Requirement
For this listing, the lines between the one holding "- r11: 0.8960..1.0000" and the one holding "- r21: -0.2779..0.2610", inclusive, must be set down exactly.

Entries supplied
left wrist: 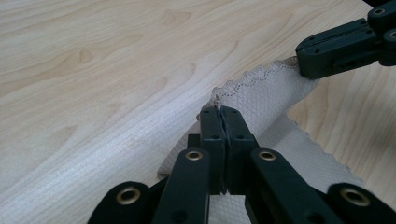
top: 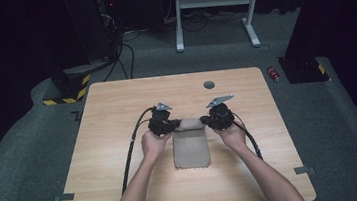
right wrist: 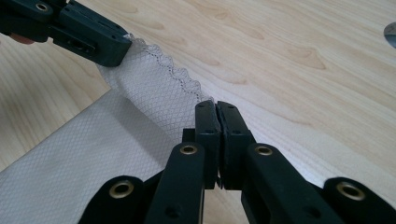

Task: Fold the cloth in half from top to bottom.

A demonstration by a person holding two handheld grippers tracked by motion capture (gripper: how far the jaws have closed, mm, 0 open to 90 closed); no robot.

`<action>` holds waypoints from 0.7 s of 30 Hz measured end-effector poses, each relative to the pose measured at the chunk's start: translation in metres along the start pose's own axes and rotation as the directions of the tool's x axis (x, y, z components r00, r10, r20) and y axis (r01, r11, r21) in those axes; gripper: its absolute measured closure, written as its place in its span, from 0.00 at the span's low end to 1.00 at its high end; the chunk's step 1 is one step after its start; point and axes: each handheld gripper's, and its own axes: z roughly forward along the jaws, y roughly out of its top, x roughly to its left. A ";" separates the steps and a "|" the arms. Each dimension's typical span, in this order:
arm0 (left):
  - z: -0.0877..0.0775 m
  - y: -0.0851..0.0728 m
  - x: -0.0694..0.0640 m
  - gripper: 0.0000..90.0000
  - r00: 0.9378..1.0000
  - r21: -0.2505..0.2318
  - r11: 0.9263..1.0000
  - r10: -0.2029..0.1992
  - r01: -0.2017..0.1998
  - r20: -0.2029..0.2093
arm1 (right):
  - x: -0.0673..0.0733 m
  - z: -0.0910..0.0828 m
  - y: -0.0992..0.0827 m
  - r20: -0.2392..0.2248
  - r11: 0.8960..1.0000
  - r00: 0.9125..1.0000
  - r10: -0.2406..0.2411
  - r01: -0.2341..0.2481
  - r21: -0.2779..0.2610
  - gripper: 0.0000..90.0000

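Beige cloth (top: pixel 190 147) lies mid-table (top: pixel 125 186) in the high view; we pinch its far edge with left gripper (top: pixel 171 126) and right gripper (top: pixel 208 122). Left gripper view: our jaws clamp the scalloped corner. Right gripper view: ours clamp the other corner.

We find no text, label, brand or number that can be read in any of the three views. The nearest thing to a sign is the yellow-and-black hazard striping (top: pixel 78 86) on a dark base on the floor beyond the desk's far left corner, and a similar small strip (top: pixel 321 69) on a dark base to the far right. A small red object (top: pixel 274 74) lies on the floor near that base; any print on it is too small for us to read.
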 end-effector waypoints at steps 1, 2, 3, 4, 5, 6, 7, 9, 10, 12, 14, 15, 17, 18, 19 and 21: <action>0.000 -0.001 -0.001 0.99 1.000 0.001 1.000 0.003 -0.003 0.004 | 0.000 0.000 -0.001 -0.002 1.000 1.000 0.002 -0.002 0.000 0.98; -0.001 -0.003 -0.002 0.99 1.000 0.000 1.000 0.001 -0.001 0.007 | 0.001 0.000 -0.003 -0.005 1.000 1.000 0.004 -0.004 0.001 0.98; -0.001 -0.004 -0.002 0.99 1.000 -0.001 1.000 0.005 -0.005 0.010 | 0.001 -0.001 -0.004 -0.008 1.000 1.000 0.005 -0.005 0.001 0.98; -0.001 -0.005 -0.003 0.99 1.000 -0.002 1.000 0.008 -0.008 0.009 | 0.001 -0.001 -0.005 -0.011 1.000 1.000 0.006 -0.006 0.004 0.98; -0.001 -0.007 -0.003 0.99 1.000 -0.002 1.000 0.006 -0.006 0.013 | 0.002 -0.001 -0.006 -0.012 1.000 1.000 0.004 -0.004 0.001 0.98; -0.001 -0.009 -0.003 0.99 1.000 0.000 1.000 0.009 -0.009 0.015 | 0.003 -0.001 -0.007 -0.013 1.000 1.000 0.002 -0.002 0.003 0.98; -0.002 -0.010 -0.004 0.99 1.000 -0.002 1.000 0.005 -0.005 0.019 | 0.003 -0.002 -0.008 -0.015 1.000 1.000 0.000 0.000 0.003 0.98; -0.002 -0.013 -0.004 0.99 1.000 -0.003 1.000 0.004 -0.004 0.024 | 0.005 -0.001 -0.009 -0.019 1.000 1.000 -0.007 0.007 0.001 0.98; -0.003 -0.013 -0.004 0.99 1.000 -0.003 1.000 0.007 -0.007 0.024 | 0.005 -0.002 -0.010 -0.020 1.000 1.000 -0.007 0.007 0.003 0.98; -0.005 -0.014 -0.005 0.99 1.000 -0.007 1.000 0.009 -0.008 0.024 | 0.007 -0.003 -0.010 -0.026 1.000 1.000 -0.009 0.009 -0.002 0.98; -0.008 -0.015 -0.006 0.99 1.000 -0.012 1.000 0.010 -0.010 0.027 | 0.008 -0.005 -0.012 -0.030 1.000 1.000 -0.009 0.009 -0.006 0.98; -0.009 -0.015 -0.007 0.99 1.000 -0.013 1.000 0.018 -0.018 0.026 | 0.008 -0.005 -0.012 -0.032 1.000 0.999 -0.016 0.016 -0.009 0.98; -0.010 -0.016 -0.009 0.99 0.999 -0.007 1.000 0.028 -0.028 0.021 | 0.010 -0.007 -0.013 -0.039 1.000 0.999 -0.014 0.013 -0.012 0.98; -0.010 -0.017 -0.009 0.99 0.999 -0.002 0.999 0.039 -0.039 0.017 | 0.010 -0.008 -0.013 -0.042 1.000 0.999 -0.017 0.017 -0.012 0.98; -0.010 -0.018 -0.010 0.99 0.999 -0.003 0.999 0.041 -0.041 0.014 | 0.011 -0.008 -0.014 -0.043 1.000 0.999 -0.018 0.017 -0.012 0.98; -0.010 -0.020 -0.011 0.99 0.999 0.004 0.999 0.050 -0.050 0.009 | 0.013 -0.009 -0.014 -0.044 1.000 0.999 -0.027 0.026 -0.015 0.98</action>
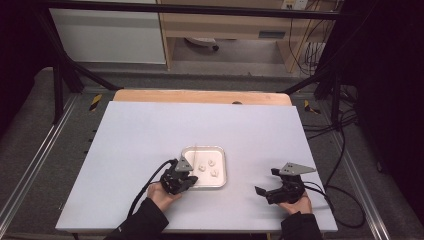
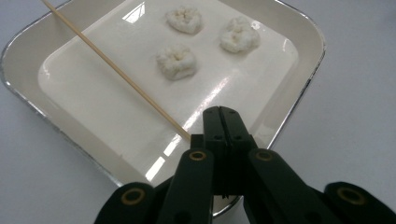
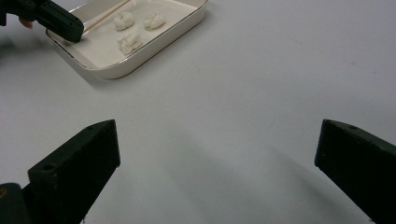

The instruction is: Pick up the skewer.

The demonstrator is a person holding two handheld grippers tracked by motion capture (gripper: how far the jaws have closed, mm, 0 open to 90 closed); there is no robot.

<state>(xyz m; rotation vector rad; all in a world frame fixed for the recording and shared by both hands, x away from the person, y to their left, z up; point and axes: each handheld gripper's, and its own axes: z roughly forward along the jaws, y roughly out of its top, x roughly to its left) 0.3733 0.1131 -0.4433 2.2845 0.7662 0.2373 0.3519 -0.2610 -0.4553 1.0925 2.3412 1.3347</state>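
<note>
A shallow white tray (image 1: 223, 172) with a metal rim sits near the table's middle front and holds three small white dough lumps (image 2: 176, 61). A thin wooden skewer (image 2: 116, 72) slants across the tray floor. My left gripper (image 2: 222, 114) hangs over the tray's near left corner, its jaws closed together with the skewer's near end pinched at their side. Seen from above, the left gripper (image 1: 190, 177) overlaps the tray's left edge. My right gripper (image 1: 265, 185) rests to the right of the tray, apart from it, jaws spread wide with bare table between them (image 3: 217, 154).
The tray (image 3: 154, 51) and the left gripper (image 3: 65, 25) lie up and left in the right gripper view. A pale blue-grey tabletop (image 1: 150, 135) spreads around the tray. Black frame bars and cables border the table's sides.
</note>
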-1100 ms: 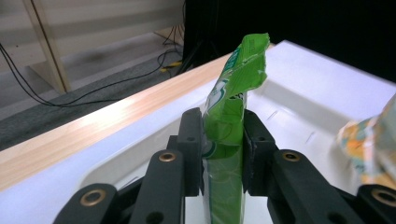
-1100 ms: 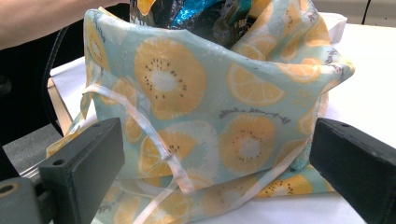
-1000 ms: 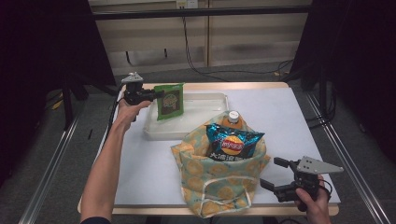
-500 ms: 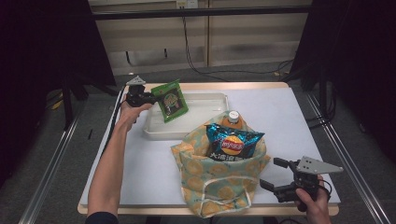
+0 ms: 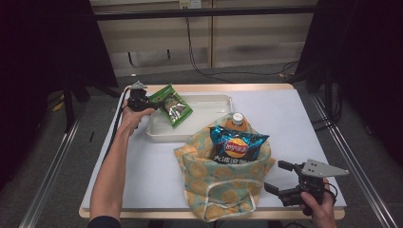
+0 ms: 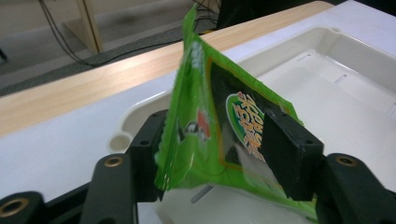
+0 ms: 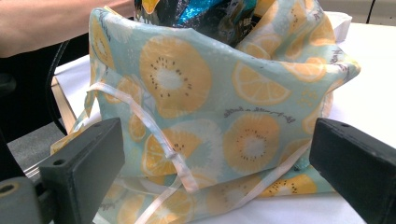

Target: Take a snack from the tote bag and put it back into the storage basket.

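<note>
Green packet (image 6: 219, 121) was being released over the tray's (image 5: 209, 102) left end between the just-opened left gripper (image 6: 210, 154) jaws, so withdrawal seemed due next, while the right gripper (image 5: 280, 178) was held open near the bag (image 5: 228, 190).

Right gripper (image 7: 219, 154) sits with its jaws spread wide, nothing between them. Straight ahead stands the fruit-print bag (image 7: 210, 107), a shiny blue packet (image 7: 205, 11) poking from its top.
</note>
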`<state>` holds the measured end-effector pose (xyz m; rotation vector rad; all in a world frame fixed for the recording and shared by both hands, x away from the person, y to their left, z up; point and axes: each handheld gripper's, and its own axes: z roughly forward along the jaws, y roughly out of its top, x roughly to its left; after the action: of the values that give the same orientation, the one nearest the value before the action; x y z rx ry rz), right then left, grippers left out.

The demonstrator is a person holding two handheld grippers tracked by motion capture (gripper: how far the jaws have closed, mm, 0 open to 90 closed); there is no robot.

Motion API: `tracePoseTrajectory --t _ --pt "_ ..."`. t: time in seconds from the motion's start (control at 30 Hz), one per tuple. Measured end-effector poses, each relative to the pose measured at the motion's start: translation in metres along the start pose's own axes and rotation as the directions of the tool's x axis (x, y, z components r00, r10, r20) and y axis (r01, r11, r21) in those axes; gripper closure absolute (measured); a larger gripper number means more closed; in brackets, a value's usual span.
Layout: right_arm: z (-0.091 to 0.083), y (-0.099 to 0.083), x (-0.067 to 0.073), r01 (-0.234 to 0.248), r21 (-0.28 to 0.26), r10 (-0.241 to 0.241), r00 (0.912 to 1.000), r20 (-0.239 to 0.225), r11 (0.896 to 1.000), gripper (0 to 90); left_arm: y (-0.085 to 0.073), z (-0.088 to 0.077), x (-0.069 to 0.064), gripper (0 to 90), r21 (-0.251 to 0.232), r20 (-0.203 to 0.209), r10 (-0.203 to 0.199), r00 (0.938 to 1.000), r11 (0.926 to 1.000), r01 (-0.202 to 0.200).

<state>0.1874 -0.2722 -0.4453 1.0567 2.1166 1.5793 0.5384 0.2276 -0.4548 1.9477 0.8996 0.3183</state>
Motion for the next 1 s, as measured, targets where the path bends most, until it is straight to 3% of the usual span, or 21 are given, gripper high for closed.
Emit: tracePoseTrajectory --t 0.17,0.3,0.4,0.53,0.6,0.73,0.77,0.83,0.93,1.0 --pt "0.001 0.000 0.001 -0.002 0.002 0.002 1.0000 -0.006 1.000 2.9 -0.003 -0.003 0.003 30.2 0.000 -0.023 -0.037 0.9990 0.9993 0.037" --pt "0.000 0.000 0.001 -0.003 0.001 0.003 1.0000 -0.006 1.000 2.9 -0.001 -0.013 0.007 26.2 -0.013 -0.051 -0.056 0.9971 0.9984 0.055" --pt "0.000 0.000 0.001 -0.001 0.001 0.001 1.0000 -0.005 1.000 2.9 0.003 -0.023 0.007 24.7 -0.036 -0.045 -0.075 0.9962 0.9966 0.074" --pt "0.001 0.000 0.000 -0.004 0.002 0.004 1.0000 -0.008 1.000 2.9 0.018 -0.040 -0.008 26.6 -0.091 -0.042 -0.015 0.9990 0.9958 0.011" --pt "0.002 0.001 -0.001 -0.007 0.004 0.007 1.0000 -0.007 1.000 2.9 0.020 -0.044 -0.010 31.9 -0.103 -0.038 -0.008 0.9992 0.9947 0.004" --pt "0.002 0.001 0.000 0.001 0.002 -0.001 1.0000 -0.006 1.000 3.0 0.020 -0.048 -0.022 49.5 -0.091 0.060 -0.022 0.9979 0.9955 0.028" --pt "0.002 0.001 0.000 0.003 0.003 -0.003 1.0000 -0.009 1.000 2.9 0.019 -0.048 -0.028 55.4 -0.080 0.062 -0.015 0.9979 0.9966 0.020" --pt "0.002 0.000 0.000 0.002 0.015 -0.002 0.9999 -0.013 1.000 2.8 0.018 -0.044 -0.038 64.9 -0.064 0.123 -0.014 0.9923 0.9977 0.022" --pt "0.004 0.000 0.000 -0.001 0.023 0.002 0.9999 -0.016 1.000 2.9 0.015 -0.039 -0.050 83.1 -0.045 0.179 0.003 0.9839 0.9990 0.005" --pt "0.004 0.000 0.000 0.000 0.022 0.001 0.9998 -0.020 1.000 2.8 0.013 -0.032 -0.056 90.0 0.004 0.210 0.013 0.9776 0.9999 -0.014"
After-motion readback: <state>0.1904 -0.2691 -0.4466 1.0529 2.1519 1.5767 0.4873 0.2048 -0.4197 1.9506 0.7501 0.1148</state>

Response
  - r11: 0.8960..1.0000
  - r00: 0.9125..1.0000
  - r10: -0.2406..0.2411
  - r01: -0.2341..0.2481
  - r21: -0.2779..0.2610

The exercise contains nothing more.